Why do some people make progress while others seem stuck in the same place forever? Is there a secret? After all, there are a lot more people who want to make progress in their training than there are who actually do make progress.
At first glance it might be tempting to sort this out by using any number of exotic explanations, but in the end there's a direct link between motivation and progress. Highly motivated people move forward, and those with little
motivation tend to tread water or just sink. When you consider that lifting weights is hard work-and lifting weights to make maximum progress is very hard work-It's easy to understand why motivation is such a powerful determinant
of your success. 'So," you say, "I'll buy your theory, but that's the easy part. Tell me something I don't know that will help me boost my motivation."
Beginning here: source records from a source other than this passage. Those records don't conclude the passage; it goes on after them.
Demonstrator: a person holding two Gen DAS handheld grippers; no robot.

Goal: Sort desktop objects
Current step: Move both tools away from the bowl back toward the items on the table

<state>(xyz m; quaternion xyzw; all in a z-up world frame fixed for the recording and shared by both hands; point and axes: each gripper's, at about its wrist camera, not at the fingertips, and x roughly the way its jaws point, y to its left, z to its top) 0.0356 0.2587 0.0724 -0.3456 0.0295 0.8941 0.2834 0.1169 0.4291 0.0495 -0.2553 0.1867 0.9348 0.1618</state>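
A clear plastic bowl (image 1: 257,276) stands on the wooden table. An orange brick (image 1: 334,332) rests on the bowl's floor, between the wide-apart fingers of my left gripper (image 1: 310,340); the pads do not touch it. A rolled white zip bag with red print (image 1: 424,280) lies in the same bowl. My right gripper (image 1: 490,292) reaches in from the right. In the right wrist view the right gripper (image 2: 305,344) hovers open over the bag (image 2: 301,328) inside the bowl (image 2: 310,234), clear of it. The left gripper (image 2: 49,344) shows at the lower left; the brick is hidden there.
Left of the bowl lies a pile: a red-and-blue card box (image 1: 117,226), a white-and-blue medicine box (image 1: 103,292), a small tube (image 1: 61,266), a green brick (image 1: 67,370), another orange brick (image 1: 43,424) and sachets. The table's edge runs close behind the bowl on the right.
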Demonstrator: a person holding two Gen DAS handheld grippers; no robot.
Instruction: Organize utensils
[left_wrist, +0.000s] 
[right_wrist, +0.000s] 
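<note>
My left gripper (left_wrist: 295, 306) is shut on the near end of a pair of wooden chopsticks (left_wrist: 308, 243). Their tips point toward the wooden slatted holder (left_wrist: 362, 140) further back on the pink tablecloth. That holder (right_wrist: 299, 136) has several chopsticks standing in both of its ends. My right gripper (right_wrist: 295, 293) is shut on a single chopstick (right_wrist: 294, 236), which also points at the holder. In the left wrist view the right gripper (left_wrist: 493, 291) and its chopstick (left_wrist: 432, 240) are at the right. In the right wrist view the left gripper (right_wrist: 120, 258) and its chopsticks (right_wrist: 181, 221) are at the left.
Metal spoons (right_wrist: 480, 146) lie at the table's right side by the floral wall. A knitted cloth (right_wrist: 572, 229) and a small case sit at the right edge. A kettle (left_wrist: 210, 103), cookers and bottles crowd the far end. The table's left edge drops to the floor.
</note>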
Standard approaches to boosting motivation rely on such time-honored techniques as the classic pep talk: "Come on, you I can do it!" This is also known as the win-this one-for-the-Gipper strategy Sometimes a little edge is added by
including an element of threat or fear ("If you don't do this…" ) or an element of embarrassment or ridicule ("Even my grandmother could...'). Despite their outward differences, all of these approaches depend on conscious mental
processes-they're designed to work with your full awareness of what's going on. There's certainly nothing wrong with this strategy, but what if we could manage to bring unconscious processes into the mix? Is it possible to use your
unconscious mind to boost motivation and trigger more progress?
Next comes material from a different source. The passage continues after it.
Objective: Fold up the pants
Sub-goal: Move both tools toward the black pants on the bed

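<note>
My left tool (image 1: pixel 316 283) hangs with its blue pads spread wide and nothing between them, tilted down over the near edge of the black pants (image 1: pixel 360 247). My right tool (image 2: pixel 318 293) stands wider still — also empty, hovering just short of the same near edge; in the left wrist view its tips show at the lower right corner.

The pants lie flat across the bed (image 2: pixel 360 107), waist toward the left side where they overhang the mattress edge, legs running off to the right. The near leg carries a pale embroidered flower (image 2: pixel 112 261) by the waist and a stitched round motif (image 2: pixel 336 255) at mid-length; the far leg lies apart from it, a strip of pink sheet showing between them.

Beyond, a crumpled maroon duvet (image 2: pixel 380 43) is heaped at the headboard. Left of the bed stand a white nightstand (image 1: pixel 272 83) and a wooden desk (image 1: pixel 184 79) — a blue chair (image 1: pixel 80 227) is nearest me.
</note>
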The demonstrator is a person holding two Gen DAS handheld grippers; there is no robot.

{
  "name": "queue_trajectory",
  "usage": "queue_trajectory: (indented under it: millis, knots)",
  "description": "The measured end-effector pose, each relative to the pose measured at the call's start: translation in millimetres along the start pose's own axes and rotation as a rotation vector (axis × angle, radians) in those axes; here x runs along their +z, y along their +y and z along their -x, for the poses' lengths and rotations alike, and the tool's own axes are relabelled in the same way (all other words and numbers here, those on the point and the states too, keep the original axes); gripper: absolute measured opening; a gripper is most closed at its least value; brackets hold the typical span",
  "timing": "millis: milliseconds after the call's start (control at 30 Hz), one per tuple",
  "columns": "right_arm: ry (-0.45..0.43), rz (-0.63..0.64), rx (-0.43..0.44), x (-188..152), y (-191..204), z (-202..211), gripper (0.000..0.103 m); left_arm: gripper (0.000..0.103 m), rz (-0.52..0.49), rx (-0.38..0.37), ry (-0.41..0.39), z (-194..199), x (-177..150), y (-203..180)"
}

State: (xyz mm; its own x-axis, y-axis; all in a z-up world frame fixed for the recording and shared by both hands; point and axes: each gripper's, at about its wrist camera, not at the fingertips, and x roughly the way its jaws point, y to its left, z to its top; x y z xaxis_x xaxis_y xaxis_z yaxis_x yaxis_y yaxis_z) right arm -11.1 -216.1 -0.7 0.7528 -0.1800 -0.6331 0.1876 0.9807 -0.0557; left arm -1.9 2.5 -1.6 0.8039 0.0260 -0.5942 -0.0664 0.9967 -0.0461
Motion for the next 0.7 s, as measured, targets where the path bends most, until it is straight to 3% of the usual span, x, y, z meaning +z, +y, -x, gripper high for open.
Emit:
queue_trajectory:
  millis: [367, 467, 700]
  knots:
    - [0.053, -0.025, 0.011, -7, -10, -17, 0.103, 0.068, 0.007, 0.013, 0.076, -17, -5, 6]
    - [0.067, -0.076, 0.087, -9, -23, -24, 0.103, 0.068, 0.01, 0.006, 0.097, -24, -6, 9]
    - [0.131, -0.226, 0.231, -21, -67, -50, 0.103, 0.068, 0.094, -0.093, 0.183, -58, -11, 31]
For a long time unconscious mental processes were in relative disfavor with research psychologists, but for the past decade or so they've been making a comeback. One of the lessons learned from this research is that our minds react
automatically to things around us, before we are even conscious of them. These automatic reactions can influence both our thinking and our behavior. Let's introduce two tools for boosting your motivation and improving your
performance by putting your unconscious mind to work.
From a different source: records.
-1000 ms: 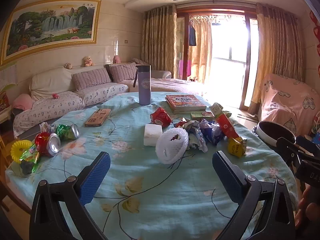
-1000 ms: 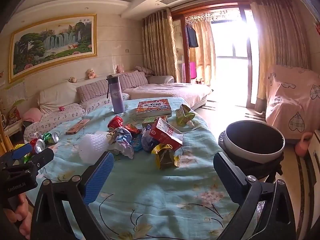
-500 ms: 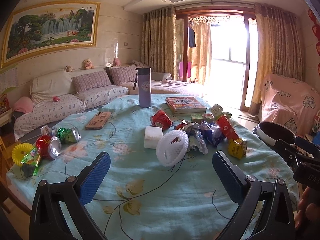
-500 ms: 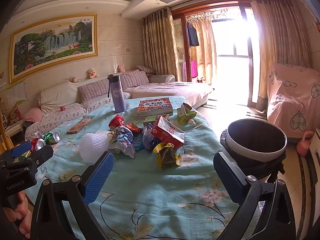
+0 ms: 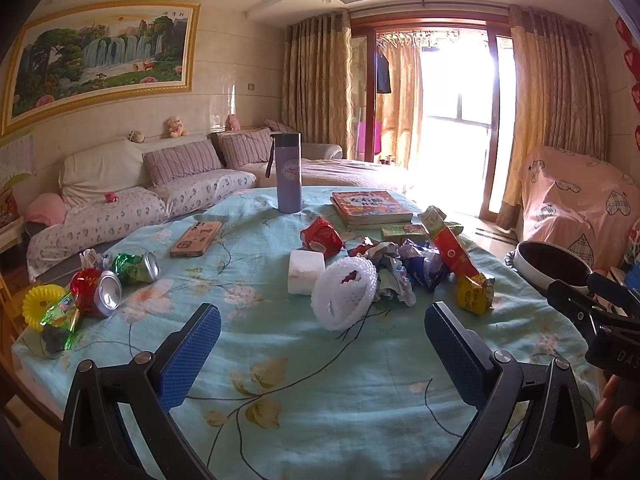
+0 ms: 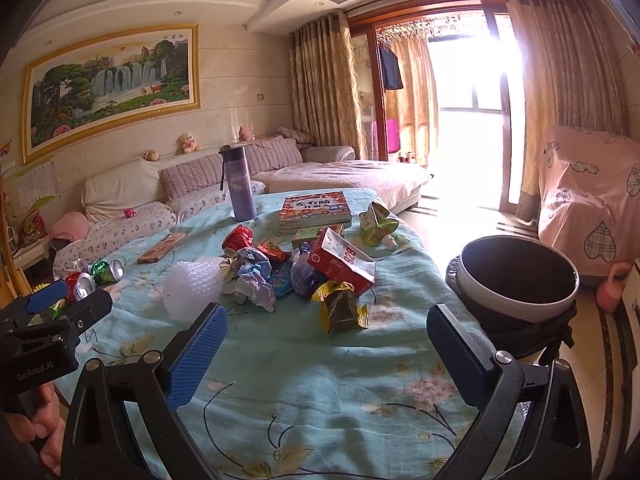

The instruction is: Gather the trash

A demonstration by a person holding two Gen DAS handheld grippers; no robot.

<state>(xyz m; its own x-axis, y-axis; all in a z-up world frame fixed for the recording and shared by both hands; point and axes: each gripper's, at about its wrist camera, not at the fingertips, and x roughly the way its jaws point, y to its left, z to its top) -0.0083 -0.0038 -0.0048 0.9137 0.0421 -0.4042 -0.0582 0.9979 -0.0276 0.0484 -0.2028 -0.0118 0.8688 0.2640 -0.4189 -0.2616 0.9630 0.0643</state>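
Turquoise floral tablecloth bears litter; sofa behind.

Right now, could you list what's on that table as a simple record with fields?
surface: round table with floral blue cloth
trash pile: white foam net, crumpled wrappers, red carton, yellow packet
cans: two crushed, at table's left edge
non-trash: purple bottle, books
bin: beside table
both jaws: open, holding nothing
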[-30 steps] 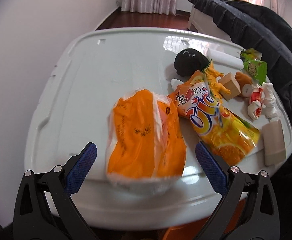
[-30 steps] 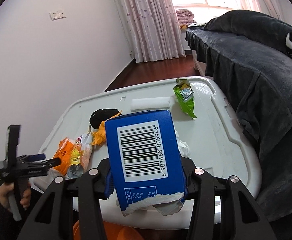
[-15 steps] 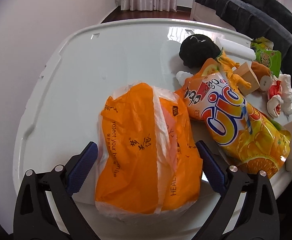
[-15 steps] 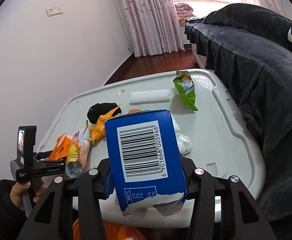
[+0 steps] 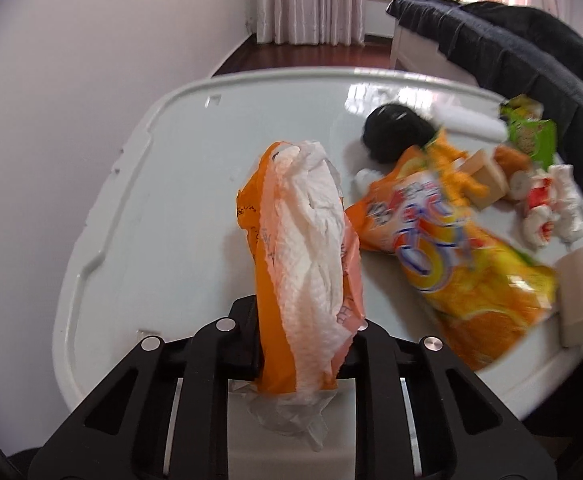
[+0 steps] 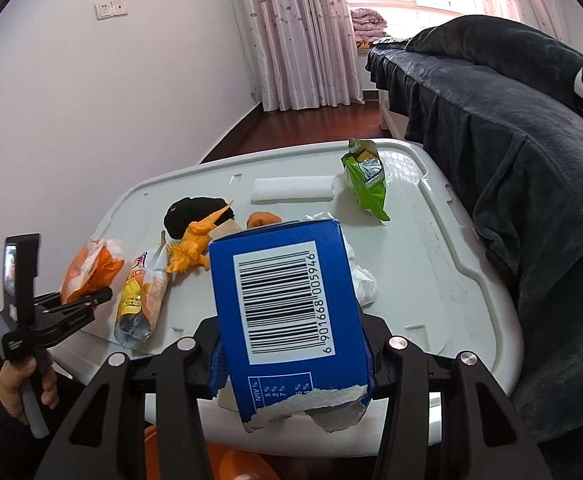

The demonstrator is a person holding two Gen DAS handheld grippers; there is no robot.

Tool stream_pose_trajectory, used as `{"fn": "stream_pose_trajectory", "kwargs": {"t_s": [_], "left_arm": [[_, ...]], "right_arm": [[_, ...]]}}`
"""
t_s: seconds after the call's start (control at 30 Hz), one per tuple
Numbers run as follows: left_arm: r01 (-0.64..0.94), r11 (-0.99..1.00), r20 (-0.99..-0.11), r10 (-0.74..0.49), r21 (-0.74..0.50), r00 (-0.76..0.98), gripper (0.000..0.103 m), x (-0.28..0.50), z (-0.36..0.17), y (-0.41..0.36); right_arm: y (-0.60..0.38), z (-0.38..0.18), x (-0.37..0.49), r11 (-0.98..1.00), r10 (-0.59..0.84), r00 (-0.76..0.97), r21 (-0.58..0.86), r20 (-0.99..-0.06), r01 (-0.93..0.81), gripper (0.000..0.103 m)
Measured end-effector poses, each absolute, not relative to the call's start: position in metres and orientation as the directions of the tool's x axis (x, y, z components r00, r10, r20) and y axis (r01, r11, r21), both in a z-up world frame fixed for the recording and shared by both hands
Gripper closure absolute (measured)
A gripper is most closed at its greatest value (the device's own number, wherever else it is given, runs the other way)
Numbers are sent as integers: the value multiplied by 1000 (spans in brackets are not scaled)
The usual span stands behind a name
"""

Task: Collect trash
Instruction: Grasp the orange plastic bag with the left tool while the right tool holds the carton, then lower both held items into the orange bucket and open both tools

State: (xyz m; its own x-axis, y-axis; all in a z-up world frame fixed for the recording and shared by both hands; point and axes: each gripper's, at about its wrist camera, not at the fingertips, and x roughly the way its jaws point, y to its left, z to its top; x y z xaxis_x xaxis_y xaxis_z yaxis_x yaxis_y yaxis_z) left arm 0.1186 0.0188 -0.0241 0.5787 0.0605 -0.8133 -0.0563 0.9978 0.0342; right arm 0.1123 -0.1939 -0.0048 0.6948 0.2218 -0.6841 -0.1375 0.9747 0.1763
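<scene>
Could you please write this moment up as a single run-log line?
left gripper: jaws shut on orange tissue pack | right gripper: holding blue box | table: wrappers remain

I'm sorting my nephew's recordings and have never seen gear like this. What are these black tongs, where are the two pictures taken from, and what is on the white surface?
No machine here: a person holds one pair of tongs in each hand, and a camera on each looks along its fingers.

In the left view, the left tongs are shut on an orange bag with white tissue inside.

In the right view, the right tongs grip a torn blue box. The left tongs and the hand holding them show at the left edge.

On the white lid lie a juice pouch, a black cloth, an orange toy, a green wrapper, a white foam strip and crumpled tissue.
</scene>
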Motion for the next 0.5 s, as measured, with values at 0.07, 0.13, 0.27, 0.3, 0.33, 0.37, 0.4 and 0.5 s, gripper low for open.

The first technique is called "priming." It works by getting your unconscious mind to influence what you think and do. For example, in one study research psychologists
primed subjects with stereotypes of old people and then timed how fast they walked down the halt when they thought the experiment was over, compared to subjects who hadn't been primed that way. The primed subjects walked slower.
Highlighting the power of the unconscious mind, the primes used in this research were words like "Florida," "bingo," "forgetful," words that were associated with stereotypes of the elderly but were not related to physical attributes.
Once primed, the unconscious mind went to work.
You can prime yourself for the type of training that leads to progress by using cues that encourage your unconscious mind to spur you on. For example, bodybuilders have a long tradition of using inspiring photographs to help trigger
high-octane workouts. Keep your motivation high by fueling your unconscious mind with visual images of the body you want and also of the effort required to get it. Talking about effort, we know an Olympic lifter who watches a videotape
of world champions training right before he works out. He does this because he noticed that the top guys are the ones who train the hardest, so he primes his brain with images of them performing gut-busting workouts. He swears it does
the trick. Whatever your specific approach, the important thing is to find cues that stimulate the type of drive needed to reach your goal.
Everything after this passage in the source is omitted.